Alan Yeomans

Personal information
- Born: June 8, 1938 Box Hill, Victoria, Australia
- Died: June 16, 2004 (aged 66) Gold Coast, Queensland, Australia

Sport
- Sport: Swimming

Medal record
Representing Australia
Commonwealth Paraplegic Games
| Gold medal – first place | 1962 Perth | 50m freestyle C |
| Gold medal – first place | 1962 Perth | 50m breaststroke C |
| Silver medal – second place | 1962 Perth | 50m backstroke C |

= Alan Yeomans =

Australian jockey, horse racing trainer & swimmer

Alan Yeomans (8 June 1938 – 16 June 2004) was an Australian jockey, horse racing trainer and swimmer. He began working with horses at the age of 17 and rode over 200 winners in his short career as a jockey. Yeomans became a paraplegic at the age of 21 due to a horse racing accident and took up swimming as part of his rehabilitation, winning three medals at the 1962 Commonwealth Paraplegic Games in Perth. In 1967, he became the first licensed paraplegic horse trainer in Australia, and worked in that profession until 1997. He died in 2004 at the age of 66.

==Biography==
Yeomans was born in the Melbourne suburb of Box Hill on 8 June 1938. His parents were Dorothy and Lennox and he was one of ten children. His mother died suddenly at the age of 39 in 1947. He left school at the age of 15 to become a carpenter. In 1955, a visit to horse trainer Alf Sands' Mordialloc stables led him to become interested in horse racing. At the age of 17, he gave up the carpentry apprenticeship to become a jockey. He had an ideal build for a jockey, weighing 48 kg and being tall with strong arms, legs and shoulders. He groomed and exercised horses before he was eligible to become an apprentice jockey at the age of 18. His first race ride was in Werribee on 24 August 1956 and he rode his first race winner on 21 November of that year at Kilmore on Dunalister. During his short career, he rode over 200 winners including 74 Melbourne metropolitan winners. Notable wins by Yeomans included the 1957 Australian Cup on Dream Son, the 1958 Caulfield Cup on lightweight Sir Blink, and the 1959 Moonee Valley Cup on Sanyo.

On 27 January 1960, when he was aged 21, his horse Silver Whit was involved in a three-horse fall at Pakenham. He was rushed by ambulance to St Vincent's Hospital by police escort and then transferred to the Austin Hospital. Jockey Ricky Kingston, who was slightly injured in the fall, gave Yeomans oxygen in the ambulance on the way to the hospital as there was no doctor at the racetrack. He sustained ten broken ribs, a broken collarbone, a punctured lung and a broken spine. He lost the use of both legs and was classified as a paraplegic when leaving hospital 9 months after the fall. He was then reliant on a wheelchair or crutches.

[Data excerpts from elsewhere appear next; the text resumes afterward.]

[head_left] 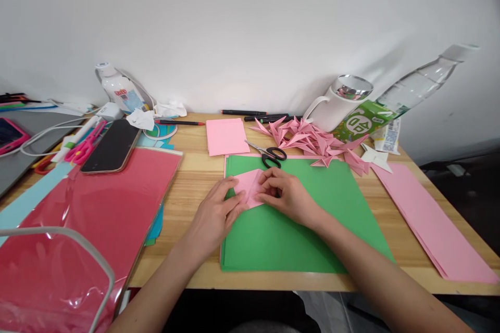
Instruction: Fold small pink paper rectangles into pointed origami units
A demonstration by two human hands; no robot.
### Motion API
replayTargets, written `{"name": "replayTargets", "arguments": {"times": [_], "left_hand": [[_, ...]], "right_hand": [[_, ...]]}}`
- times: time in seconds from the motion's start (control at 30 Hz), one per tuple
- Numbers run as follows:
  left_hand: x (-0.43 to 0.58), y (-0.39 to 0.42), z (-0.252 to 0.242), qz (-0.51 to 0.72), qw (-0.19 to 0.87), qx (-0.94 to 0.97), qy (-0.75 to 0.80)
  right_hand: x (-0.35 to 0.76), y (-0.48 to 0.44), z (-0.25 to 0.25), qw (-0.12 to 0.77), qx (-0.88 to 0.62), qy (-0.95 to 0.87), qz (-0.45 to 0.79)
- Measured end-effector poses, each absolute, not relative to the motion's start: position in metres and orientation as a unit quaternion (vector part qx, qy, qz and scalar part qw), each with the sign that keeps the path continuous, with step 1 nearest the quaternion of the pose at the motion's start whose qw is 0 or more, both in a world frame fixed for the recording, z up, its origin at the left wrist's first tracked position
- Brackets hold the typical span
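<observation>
A pink square of paper (247, 183) with creases lies on a green sheet (304, 239) between my hands. My left hand (221, 208) is closed on its left and lower edges, thumb and fingers pressing the paper. With fingertips pinched together, my right hand (283, 192) grips the right side. Black-handled scissors (273, 157) rest just beyond the paper, blades pointing up and left. Behind them sits a stack of pink squares (227, 136). Several folded pink paper pieces with sharp points (308, 138) are heaped to the right.
Left: a red sheet pack (136, 208), a phone (112, 146), pink scissors (86, 145) and a white bottle (121, 91). Right: a white mug (339, 104), a green carton (361, 119), a clear bottle (424, 83) and pink strips (433, 223). Pens (244, 112) lie along the wall.
</observation>
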State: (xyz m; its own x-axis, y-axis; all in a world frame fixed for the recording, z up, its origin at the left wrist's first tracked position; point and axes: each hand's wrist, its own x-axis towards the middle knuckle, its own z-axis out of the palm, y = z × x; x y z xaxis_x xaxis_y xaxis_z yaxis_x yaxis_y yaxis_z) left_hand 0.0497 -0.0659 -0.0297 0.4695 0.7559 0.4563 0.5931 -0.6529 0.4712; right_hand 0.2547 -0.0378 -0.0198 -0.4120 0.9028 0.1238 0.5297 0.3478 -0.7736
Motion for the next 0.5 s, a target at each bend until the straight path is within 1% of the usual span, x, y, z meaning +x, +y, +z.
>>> {"name": "replayTargets", "arguments": {"times": [0.5], "left_hand": [[0.0541,-0.0652,-0.0307,0.356,0.123,0.831,0.41]], "right_hand": [[0.2455,-0.0392,-0.0153,0.289,-0.526,-0.724,0.34]]}}
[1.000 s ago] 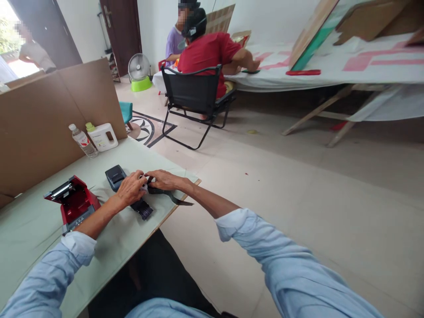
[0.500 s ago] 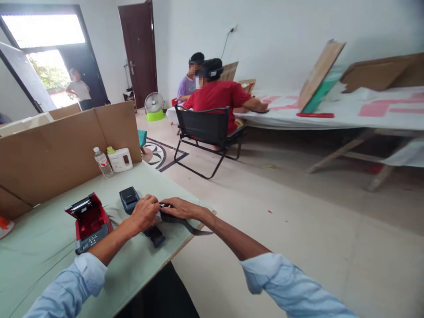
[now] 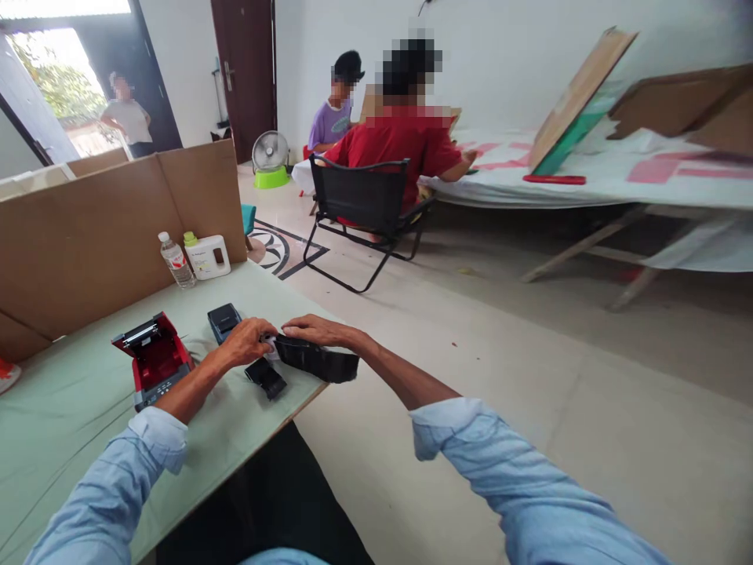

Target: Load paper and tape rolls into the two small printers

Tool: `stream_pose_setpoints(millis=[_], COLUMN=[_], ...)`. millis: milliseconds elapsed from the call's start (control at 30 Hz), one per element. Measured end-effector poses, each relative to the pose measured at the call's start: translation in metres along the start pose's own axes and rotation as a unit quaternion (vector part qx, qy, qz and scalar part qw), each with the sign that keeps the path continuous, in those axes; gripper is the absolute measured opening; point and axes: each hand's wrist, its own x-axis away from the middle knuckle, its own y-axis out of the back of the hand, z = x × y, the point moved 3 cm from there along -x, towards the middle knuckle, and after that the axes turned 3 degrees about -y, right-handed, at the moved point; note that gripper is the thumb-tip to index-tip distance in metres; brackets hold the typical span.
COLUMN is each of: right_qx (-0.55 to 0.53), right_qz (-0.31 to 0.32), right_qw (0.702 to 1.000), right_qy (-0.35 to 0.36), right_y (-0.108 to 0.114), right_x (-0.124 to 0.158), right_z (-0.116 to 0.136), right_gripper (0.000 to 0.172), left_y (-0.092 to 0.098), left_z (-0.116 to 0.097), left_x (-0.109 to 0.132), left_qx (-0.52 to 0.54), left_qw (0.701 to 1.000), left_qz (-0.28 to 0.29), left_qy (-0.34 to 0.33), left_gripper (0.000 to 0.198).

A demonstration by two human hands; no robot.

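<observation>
Work looks midway: over the green table, the left hand pinches a white piece, the right hand meets a loose black strip, grip unclear, and a red device stands open.

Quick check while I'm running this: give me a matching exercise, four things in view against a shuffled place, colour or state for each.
Things:
1. red device
2. white jug
3. black strip
4. fan

Places, colours or states:
A. on a lime-green base
B. right by the right hand
C. lid raised
D. beside the clear bottle

Right pairs: 1-C, 2-D, 3-B, 4-A
</observation>
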Motion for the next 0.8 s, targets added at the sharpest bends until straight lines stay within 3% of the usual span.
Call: stream_pose_setpoints(millis=[100, 167, 267, 367, 567, 667, 800], right_qx=[0.012, 0.063, 0.189, 0.286, 0.356, 0.366, 0.354], right_qz=[0.016, -0.01, -0.074, -0.109, -0.159, -0.184, -0.215], right_qw=[0.999, 0.998, 0.978, 0.952, 0.919, 0.908, 0.903], right_qy=[-0.031, -0.017, 0.044, 0.017, 0.052, 0.089, 0.116], right_y=[0.003, -0.001, -0.019, -0.04, -0.057, -0.062, -0.07], right_x=[0.004, 0.008, 0.013, 0.013, 0.015, 0.02, 0.028], right_z=[0.005, 0.009, 0.015, 0.006, -0.001, 0.001, 0.006], right_gripper=[0.04, 0.04, 0.027, 0.013, 0.014, 0.011, 0.015], left_y=[-0.004, -0.007, -0.014, -0.021, -0.024, -0.021, -0.02], left_z=[-0.002, -0.005, -0.01, -0.009, -0.002, 0.004, 0.007], left_x=[-0.005, -0.007, -0.008, -0.007, 0.003, 0.005, 0.0], left_qx=[-0.015, -0.029, -0.055, -0.069, -0.046, -0.035, -0.026], left_qw=[1.0, 0.999, 0.998, 0.996, 0.996, 0.997, 0.998], left_qz=[0.0, 0.002, 0.005, 0.024, -0.016, -0.055, -0.061], left_qy=[-0.011, -0.022, -0.025, -0.041, -0.079, -0.049, -0.019], left_gripper=[0.035, 0.032, 0.023, 0.009, 0.019, 0.032, 0.027])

After leaving hospital, he worked as a clerk.

As part of his rehabilitation, he took up swimming again through the efforts of retired football star Stan Hatwell. He had powerful arms due to his horse riding career and this helped him to swim breaststroke and freestyle efficiently and quickly. He represented Australia at the 1962 Commonwealth Paraplegic Games in Perth. He won two gold medals in the Men's Crawl 50 m Class C and Men's Breaststroke 50 m events and a silver medal in the Backstroke 50 m Class C event. He represented Victoria in archery, basketball and tennis in interstate paraplegic competitions.

In April 1964, he married Mary Cameron, a nurse and they had three children – Lane, Grant and Scott. Lane and Grant became jockeys and all three sons later became horse trainers.

In 1967, aged 28, he became a licensed horse trainer. At the time, he was the only paraplegic horse trainer in Australia. He commenced training at Epsom Racecourse in the Melbourne suburb of Mordialloc. On 19 June 1971 at the Sandown Racecourse, he trained Pagolio to win his first Melbourne metropolitan race. He left Melbourne to train in Townsville and then moved to the Gold Coast in 1972. He trained there until ill health in 1997 forced him to retire from active training. The best horse he trained was Zephr Cross who won the 1986 Ascot Vale Stakes beating Bounding Away, the Golden Slipper winner. He was regarded as the "Douglas Bader" of the horse racing game. He died at the age of 66 on 16 June 2004 on the Gold Coast.